La planta de hiedra llevaba cinco veranos creciendo lenta y tiernamente en el tiesto de barro más grande de la terraza. Aunque poco frondosa, sus escasas ramas superaban la estatura humana. En la base de la planta, su tallo era tan grueso como el dedo índice de un adulto. Por su parte, la semilla de la enredadera no alcanzaba el tamaño de un humilde grano de arroz. Podía haber caído al suelo y haber sido barrida como otras tantas, pero quiso el azar que en su trayectoria aérea se depositase en el gran macetón rey de la terraza, donde se desperezaba lenta y segura la hiedra.
Los que cultivan plantas en sus jardines o terrazas, saben de la rapidez de crecimiento de algunas especies, como les sucede a las enredaderas de campanillas moradas. Aunque sol hay para casi todas, no sucede lo mismo con la tierra. El primordial elemento se convierte en despensa primordial para cubrir las necesidades nutrientes de los vegetales; pero hay que ganárselo: en el alimento regular y diario se basa la supervivencia.
La humilde semilla de enredadera debió sentirse a sus anchas en un macetón de dimensiones tan inesperadas. Aprovechó la planta intrusa para dar rienda a su crecimiento, trepando por las mismas cañas por donde lo había hecho antes la hiedra. En su trayectoria de zarcillo ascendía y engordaba su tallo la enredadera, mientras la confiada hiedra gastaba su tiempo en sacar brillo a sus tiernas hojas, con todo el ensimismamiento que sólo podía derrochar la madre Naturaleza. Mientras la enredadera subía a razón de cinco centímetros diarios, la hiedra apenas aumentaba su altura, mientras sus hojitas se iban tornando duras y recias, como fundidas en un metal flexible y perdurable. Un día, al caer la tarde, el jardinero asombrado descubrió la envergadura que había tomado la enredadera: igualaba la altura de sus hombros, y a punto estaba de superar a la planta autóctona; y todo este alarde de crecimiento se había producido en menos de tres semanas.
Aislado de la vigilancia diurna de sus plantas por los calores crecientes de la canícula, al salir perezosa y nocturnamente a regarlas, el jardinero descubrió a la hiedra completamente yerta, seca, como electrocutada. Inicialmente achacó la muerte de su atesorada planta de hiedra al furibundo calor sufrido, y quizá a la falta suficiente de riego. Pero al descubrir a la enredadera, más alta que nunca, y más fresca que una lechuga, se percató de quién había asesinado a su hiedra.
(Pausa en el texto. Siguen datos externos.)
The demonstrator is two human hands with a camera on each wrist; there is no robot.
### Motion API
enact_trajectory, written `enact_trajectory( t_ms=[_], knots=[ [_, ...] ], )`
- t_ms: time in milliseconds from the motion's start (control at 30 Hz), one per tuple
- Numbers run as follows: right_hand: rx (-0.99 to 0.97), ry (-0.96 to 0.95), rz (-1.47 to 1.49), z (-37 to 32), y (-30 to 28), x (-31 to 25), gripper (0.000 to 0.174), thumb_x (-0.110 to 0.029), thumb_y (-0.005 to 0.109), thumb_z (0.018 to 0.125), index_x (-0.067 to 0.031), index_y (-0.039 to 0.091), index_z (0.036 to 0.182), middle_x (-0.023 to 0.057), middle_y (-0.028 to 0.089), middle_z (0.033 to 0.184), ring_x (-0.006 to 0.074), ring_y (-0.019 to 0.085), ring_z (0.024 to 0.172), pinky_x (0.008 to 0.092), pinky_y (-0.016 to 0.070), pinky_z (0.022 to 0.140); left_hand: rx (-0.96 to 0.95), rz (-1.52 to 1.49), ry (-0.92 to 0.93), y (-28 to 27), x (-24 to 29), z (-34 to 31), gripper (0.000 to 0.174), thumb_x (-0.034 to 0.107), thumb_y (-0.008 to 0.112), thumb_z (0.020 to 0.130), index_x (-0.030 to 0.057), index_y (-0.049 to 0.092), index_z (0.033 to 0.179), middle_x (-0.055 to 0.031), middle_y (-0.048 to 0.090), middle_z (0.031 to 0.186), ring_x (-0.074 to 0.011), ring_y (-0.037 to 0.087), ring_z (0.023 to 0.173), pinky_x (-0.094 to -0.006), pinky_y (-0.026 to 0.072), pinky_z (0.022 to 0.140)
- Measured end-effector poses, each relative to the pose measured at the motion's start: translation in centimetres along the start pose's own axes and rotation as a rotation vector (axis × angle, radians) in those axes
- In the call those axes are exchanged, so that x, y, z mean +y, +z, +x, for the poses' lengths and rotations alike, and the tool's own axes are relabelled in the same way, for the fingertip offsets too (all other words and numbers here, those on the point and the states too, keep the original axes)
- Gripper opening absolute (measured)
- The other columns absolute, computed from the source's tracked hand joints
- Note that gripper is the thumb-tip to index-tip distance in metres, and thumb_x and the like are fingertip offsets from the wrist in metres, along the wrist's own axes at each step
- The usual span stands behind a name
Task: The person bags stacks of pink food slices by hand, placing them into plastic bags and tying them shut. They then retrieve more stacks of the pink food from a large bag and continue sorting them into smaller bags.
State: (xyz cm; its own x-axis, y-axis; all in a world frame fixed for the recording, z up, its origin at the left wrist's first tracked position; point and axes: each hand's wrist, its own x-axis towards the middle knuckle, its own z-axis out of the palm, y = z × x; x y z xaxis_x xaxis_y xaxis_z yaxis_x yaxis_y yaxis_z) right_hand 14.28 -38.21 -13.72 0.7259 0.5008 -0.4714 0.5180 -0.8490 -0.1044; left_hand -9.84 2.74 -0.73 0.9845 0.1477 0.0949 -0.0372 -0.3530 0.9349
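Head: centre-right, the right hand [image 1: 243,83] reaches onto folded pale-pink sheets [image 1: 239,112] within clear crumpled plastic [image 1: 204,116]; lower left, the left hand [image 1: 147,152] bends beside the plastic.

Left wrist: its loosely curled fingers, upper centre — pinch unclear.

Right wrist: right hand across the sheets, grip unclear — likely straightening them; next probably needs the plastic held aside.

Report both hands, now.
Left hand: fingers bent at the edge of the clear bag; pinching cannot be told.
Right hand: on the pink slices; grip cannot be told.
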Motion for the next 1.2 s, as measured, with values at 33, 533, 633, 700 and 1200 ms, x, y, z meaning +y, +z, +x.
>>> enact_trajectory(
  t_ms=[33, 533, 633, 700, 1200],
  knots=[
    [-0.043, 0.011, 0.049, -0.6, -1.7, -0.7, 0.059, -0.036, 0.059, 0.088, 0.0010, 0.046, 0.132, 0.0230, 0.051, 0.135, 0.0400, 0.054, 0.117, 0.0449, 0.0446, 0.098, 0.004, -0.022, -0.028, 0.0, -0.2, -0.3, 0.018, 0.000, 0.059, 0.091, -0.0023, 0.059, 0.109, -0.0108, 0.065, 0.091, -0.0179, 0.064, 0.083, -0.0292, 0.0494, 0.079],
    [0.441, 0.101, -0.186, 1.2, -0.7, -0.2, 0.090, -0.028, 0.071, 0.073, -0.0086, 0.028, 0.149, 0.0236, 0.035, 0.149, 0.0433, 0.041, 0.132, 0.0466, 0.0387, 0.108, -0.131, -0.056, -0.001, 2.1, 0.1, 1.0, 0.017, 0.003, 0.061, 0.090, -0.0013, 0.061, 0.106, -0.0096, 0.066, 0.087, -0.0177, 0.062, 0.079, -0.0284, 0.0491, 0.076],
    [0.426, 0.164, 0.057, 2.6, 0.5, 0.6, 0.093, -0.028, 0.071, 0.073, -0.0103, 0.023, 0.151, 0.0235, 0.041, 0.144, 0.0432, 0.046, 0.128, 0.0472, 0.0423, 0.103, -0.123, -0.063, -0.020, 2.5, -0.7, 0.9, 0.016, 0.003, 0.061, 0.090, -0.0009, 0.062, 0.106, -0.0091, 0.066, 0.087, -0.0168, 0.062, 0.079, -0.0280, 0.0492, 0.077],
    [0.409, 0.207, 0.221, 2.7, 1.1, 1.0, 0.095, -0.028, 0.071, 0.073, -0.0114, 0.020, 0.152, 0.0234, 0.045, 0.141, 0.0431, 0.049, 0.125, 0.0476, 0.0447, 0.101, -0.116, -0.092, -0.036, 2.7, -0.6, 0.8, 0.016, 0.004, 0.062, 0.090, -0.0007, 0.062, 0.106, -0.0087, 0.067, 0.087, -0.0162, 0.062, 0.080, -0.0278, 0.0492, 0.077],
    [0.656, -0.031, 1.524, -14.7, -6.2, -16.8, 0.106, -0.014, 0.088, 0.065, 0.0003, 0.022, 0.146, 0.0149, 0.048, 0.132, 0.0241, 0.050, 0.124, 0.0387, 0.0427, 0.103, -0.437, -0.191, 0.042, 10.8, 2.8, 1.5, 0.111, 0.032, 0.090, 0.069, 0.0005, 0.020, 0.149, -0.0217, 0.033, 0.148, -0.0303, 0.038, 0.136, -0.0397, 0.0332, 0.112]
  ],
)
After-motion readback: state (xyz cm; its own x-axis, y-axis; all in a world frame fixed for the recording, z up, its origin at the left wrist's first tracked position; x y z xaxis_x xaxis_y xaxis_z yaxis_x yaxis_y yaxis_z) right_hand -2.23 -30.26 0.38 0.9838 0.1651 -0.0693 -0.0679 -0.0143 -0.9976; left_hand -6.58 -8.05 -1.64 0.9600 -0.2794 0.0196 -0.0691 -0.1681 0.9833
No deja de llamar la atención el carácter parabólico y por tanto la enseñanza moral que encierra esta humilde y cruel historia entre plantas: Resulta imprescindible cuidarse de los extraños que vienen a instalarse en tu casa, porque puede que en un tiempo (proporcionalmente tan breve como el que necesitó la enredadera parásita) todo lo que parecía en nuestro hogar tan sólidamente establecido y poseído, tal vez esté a punto de perderse irremediablemente.